46. Human ingenuity was initially demonstrated in
[A] the use of machines to produce science fiction.
[B] the wide use of machines in manufacturing industry.
[C] the invention of tools for difficult and dangerous work.
[D] the elite's cunning tackling of dangerous and boring work.
47. The word "gizmos" (line 1, paragraph 2) most probably means
[A] programs.
[B] experts.
[C] devices.
[D] creatures.
48. According to the text, what is beyond man's ability now is to design a robot that can
[A] fulfill delicate tasks like performing brain surgery.
[B] interact with human beings verbally.
[C] have a little common sense.
[D] respond independently to a changing world.
49. Besides reducing human labor, robots can also
[A] make a few decisions for themselves.
[B] deal with some errors with human intervention.
[C] improve factory environments.
[D] cultivate human creativity.
50. The author uses the example of a monkey to argue that robots are
[A] expected to copy human brain in internal structure.
[B] able to perceive abnormalities immediately.
[C] far less able than human brain in focusing on relevant information.
[D] best used in a controlled environment.
Text 3
  Could the bad old days of economic decline be about to return? Since OPEC agreed to supply-cuts in March, the price of crude oil has jumped to almost $26 a barrel, up from less than $10 last December. This near-tripling of oil prices calls up scary memories of the 1973 oil shock, when prices quadrupled, and 1979-80, when they also almost tripled. Both previous shocks resulted in double-digit inflation and global economic decline. So where are the headlines warning of gloom and doom this time?
  The oil price was given another push up this week when Iraq suspended oil exports. Strengthening economic growth, at the same time as winter grips the northern hemisphere, could push the price higher still in the short term.

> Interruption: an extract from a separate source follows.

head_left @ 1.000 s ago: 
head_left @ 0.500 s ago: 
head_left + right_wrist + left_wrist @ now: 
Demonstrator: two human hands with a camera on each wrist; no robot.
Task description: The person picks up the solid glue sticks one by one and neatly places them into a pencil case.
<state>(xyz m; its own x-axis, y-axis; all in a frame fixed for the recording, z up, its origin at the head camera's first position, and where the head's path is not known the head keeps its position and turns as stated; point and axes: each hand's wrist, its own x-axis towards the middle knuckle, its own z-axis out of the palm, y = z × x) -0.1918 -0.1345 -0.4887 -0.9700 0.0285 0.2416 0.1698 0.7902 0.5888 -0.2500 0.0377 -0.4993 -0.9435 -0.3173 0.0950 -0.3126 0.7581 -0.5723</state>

  Yet there are good reasons to expect the economic consequences now to be less severe than in the 1970s. In most countries the cost of crude oil now accounts for a smaller share of the price of petrol than it did in the 1970s. In Europe, taxes account for up to four-fifths of the retail price, so even quite big changes in the price of crude have a more muted effect on pump prices than in the past.
  Rich economies are also less dependent on oil than they were, and so less sensitive to swings in the oil price. Energy conservation, a shift to other fuels and a decline in the importance of heavy, energy-intensive industries have reduced oil consumption. Software, consultancy and mobile telephones use far less oil than steel or car production. For each dollar of GDP (in constant prices) rich economies now use nearly 50% less oil than in 1973. The OECD estimates in its latest Economic Outlook that, if oil prices averaged $22 a barrel for a full year, compared with $13 in 1998, this would increase the oil import bill in rich economies by only 0.25-0.5% of GDP. That is less than one-quarter of the income loss in 1974 or 1980. On the other hand, oil-importing emerging economies--to which heavy industry has shifted-have become more energy-intensive, and so could be more seriously squeezed.
  One more reason not to lose sleep over the rise in oil prices is that, unlike the rises in the 1970s, it has not occurred against the background of general commodity-price inflation and global excess demand. A sizable portion of the world is only just emerging from economic decline. The Economist's commodity price index is broadly unchanging from a year ago. In 1973 commodity prices jumped by 70%, and in 1979 by almost 30%.